I set Owen back on the floor and he walked over to the back door and looked in the direction of Rebecca’s little house. Then he turned his wide golden eyes on me.
“She’s in,” I told him. “The game is afoot.”
20
I was just coming around the side of the carriage house in the morning, heading back to my truck and feeling very grateful for my boots because it had rained overnight and it looked like it was going to start again, when Marcus called.
“Hi,” he said. “Where are you?”
“I’m up at Wisteria Hill,” I said, wiping my feet on the grass by the front of the old building before walking back to the truck. “I just fed Lucy and the others.”

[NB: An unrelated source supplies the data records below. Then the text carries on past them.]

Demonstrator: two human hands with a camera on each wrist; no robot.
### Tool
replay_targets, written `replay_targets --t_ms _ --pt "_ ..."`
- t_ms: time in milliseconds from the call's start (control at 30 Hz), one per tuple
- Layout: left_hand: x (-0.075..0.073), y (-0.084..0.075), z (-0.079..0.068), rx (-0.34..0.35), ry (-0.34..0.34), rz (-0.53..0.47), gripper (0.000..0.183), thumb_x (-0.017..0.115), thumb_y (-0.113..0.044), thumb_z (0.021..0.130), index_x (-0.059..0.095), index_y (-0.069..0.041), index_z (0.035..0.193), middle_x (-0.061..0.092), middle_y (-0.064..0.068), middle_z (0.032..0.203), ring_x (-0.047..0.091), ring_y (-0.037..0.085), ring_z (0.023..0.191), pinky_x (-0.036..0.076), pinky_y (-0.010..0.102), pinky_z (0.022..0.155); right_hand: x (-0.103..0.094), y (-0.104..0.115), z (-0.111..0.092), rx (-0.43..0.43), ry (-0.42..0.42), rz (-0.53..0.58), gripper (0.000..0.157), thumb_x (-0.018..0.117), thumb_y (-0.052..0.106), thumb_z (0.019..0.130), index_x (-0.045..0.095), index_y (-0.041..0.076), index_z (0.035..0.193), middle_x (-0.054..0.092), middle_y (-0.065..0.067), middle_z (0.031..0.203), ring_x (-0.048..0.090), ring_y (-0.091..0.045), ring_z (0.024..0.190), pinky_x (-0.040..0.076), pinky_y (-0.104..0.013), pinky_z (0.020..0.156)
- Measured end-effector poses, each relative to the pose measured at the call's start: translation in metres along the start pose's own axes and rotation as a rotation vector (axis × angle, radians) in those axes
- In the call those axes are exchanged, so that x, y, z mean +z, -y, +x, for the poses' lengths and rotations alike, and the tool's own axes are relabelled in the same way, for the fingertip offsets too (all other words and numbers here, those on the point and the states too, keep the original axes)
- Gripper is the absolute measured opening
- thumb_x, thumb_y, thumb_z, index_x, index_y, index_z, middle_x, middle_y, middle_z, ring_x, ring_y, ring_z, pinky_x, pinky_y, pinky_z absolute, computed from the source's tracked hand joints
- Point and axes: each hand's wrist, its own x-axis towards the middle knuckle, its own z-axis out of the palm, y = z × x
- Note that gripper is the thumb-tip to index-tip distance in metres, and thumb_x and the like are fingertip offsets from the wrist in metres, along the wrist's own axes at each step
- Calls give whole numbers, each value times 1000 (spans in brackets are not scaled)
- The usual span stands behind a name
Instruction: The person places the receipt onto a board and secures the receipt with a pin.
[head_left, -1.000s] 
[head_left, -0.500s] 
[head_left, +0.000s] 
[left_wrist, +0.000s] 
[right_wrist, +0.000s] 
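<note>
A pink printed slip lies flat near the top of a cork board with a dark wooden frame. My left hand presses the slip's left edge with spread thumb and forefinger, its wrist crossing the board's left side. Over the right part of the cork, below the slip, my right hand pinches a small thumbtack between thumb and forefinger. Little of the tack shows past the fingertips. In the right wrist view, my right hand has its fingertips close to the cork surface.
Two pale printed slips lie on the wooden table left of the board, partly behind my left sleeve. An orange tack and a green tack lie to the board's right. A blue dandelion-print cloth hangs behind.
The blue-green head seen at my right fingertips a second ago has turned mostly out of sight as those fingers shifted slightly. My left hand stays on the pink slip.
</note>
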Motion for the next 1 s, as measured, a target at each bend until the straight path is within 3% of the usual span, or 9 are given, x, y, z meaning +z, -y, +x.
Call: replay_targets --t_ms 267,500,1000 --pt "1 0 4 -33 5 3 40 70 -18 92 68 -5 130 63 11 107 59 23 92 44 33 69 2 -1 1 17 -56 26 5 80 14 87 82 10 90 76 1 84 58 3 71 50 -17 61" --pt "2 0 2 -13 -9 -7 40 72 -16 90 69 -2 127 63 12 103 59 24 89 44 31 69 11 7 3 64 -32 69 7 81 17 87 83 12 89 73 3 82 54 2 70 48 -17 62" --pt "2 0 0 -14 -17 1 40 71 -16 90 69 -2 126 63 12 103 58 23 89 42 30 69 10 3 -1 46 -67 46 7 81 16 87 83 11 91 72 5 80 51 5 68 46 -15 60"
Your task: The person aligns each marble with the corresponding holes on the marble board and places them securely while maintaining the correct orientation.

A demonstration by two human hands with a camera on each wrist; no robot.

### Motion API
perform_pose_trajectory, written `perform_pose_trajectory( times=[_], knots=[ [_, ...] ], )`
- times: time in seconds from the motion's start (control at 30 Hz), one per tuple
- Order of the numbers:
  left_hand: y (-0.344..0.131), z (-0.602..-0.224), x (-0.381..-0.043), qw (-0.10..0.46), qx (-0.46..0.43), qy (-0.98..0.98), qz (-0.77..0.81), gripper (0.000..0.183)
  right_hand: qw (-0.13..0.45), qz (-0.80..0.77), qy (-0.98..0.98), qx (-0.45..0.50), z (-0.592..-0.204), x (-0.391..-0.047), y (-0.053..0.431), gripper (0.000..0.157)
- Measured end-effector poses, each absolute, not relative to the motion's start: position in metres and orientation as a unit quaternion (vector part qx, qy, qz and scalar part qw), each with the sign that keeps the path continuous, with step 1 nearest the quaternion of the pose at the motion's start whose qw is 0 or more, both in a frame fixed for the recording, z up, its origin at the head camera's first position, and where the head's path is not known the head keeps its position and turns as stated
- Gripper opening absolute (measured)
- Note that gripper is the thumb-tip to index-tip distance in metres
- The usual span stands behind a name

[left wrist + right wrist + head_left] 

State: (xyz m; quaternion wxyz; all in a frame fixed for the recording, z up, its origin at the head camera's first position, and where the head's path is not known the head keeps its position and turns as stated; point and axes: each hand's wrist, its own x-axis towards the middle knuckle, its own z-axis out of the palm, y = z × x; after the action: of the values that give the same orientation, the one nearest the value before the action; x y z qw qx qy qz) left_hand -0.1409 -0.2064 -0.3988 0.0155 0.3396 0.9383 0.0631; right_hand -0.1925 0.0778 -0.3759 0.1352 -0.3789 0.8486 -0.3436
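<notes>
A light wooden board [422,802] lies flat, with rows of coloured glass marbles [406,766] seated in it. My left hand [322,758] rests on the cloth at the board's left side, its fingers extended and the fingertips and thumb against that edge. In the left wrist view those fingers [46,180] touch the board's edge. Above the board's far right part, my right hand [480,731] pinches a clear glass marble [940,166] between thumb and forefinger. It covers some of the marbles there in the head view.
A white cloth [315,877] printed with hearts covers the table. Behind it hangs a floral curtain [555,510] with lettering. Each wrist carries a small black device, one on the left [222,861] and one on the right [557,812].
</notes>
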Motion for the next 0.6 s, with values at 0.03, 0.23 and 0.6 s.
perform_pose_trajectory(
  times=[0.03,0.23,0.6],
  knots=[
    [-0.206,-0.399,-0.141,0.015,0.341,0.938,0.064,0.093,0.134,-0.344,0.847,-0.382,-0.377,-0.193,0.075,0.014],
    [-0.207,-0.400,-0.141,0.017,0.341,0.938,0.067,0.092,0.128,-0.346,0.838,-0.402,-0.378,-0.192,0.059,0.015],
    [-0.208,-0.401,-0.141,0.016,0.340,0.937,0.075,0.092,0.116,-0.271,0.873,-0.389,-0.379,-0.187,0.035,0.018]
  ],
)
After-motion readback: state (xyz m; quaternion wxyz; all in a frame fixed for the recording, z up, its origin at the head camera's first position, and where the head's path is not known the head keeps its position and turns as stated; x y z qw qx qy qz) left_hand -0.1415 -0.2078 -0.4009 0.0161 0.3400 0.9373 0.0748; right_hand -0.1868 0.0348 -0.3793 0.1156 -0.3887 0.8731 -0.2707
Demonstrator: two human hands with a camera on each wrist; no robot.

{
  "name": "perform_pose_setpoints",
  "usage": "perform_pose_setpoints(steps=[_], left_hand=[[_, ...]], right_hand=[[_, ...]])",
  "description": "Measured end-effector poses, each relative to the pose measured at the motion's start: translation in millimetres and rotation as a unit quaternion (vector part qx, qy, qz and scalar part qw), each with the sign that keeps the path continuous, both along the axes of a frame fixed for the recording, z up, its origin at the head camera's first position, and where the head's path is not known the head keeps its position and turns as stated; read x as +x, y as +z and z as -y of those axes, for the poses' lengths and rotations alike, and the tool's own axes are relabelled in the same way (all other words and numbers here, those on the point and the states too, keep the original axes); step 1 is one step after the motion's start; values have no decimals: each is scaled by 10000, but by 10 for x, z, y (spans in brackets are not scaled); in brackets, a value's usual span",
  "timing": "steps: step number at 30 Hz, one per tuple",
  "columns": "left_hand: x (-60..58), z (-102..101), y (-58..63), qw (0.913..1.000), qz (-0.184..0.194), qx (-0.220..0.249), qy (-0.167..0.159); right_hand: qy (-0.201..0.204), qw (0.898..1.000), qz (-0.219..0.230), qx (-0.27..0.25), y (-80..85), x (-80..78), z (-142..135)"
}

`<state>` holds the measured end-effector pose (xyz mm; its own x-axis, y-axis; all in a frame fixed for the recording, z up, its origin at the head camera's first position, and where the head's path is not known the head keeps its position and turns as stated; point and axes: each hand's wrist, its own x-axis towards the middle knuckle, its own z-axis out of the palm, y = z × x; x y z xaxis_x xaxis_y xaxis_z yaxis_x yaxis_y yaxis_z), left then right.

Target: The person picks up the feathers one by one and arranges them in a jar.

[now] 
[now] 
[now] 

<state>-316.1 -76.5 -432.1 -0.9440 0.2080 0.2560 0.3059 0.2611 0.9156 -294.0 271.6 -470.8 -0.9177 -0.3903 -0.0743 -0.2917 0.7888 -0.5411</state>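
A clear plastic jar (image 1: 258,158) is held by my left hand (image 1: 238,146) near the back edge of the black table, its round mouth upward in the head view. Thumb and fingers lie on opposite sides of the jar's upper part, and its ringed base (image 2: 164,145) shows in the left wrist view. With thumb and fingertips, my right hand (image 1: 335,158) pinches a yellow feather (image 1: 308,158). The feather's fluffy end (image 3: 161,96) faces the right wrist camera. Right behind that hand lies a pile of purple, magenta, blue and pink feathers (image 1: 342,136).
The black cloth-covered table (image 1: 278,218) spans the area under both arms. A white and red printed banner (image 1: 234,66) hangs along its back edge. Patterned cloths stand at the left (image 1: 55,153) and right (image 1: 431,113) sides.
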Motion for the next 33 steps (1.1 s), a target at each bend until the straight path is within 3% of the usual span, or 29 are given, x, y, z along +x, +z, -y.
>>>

“Roma’s out of town?” he said. “Where did she go? When did that happen?” He’d suddenly switched into what I thought of as cop mode, for some reason.
“She’s not out of town,” I said, opening the truck door and tossing the bag with the food dishes onto the floor on the passenger side. “She had an early surgery so I volunteered to come up.”
I brushed off my jeans and slid behind the wheel. “Did you need Roma for something? Is Micah okay?”
“She’s fine,” he said. “She swiped part of a piece of toast off my plate this morning, but other than her possible criminal bent, she’s fine.”
It had taken a little persuasion from Roma and me to get Marcus to adopt the small ginger tabby, but they made a good pair. She brought out the softer side of him that a lot of people didn’t always get to see.